I used this recipe http://www.marksdail.../#axzz2gnclCg9U, loosely covering the jars and storing them in a dark cupboard for three days before putting them in the fridge. I'm thinking the first problem was that the pickles never started to ferment, they didn't sit in a room temperature environment long enough and fermentation never started before they were put in a cold fridge. Secondly, I'm wondering if the addition of citric acid to keep the pickles crisp halted the fermentation process?
I'm turning to this recipe from Sara Dickerman that appeared in the October, 2011, issue of Saveur, http://www.saveur.co...eserving-Plenty.
The ratio of salt to water is the same in both recipes.
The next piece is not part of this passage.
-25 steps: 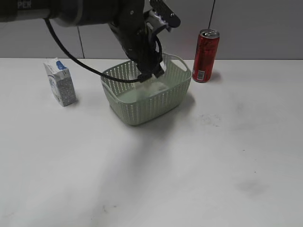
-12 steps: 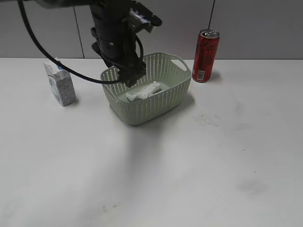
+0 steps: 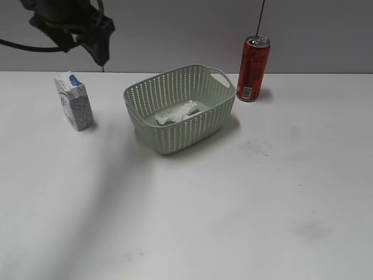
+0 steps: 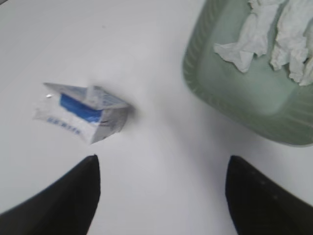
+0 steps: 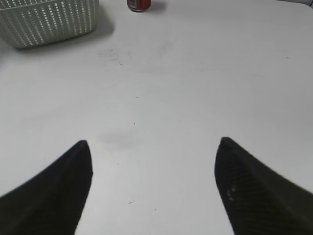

But the difference comes in the fermentation-
Loosely set the lid on top of the jar and let the pickles ferment on the counter for 3-10 days before refrigerating, (One of my fatal mistakes. I only let my pickles ferment 3 days).
Don't cover the pickles, just put a bag filled with water on top of the jar to weigh the pickles down and let them ferment at room temperature, (ideally 70-75 degrees), for 3-4 weeks.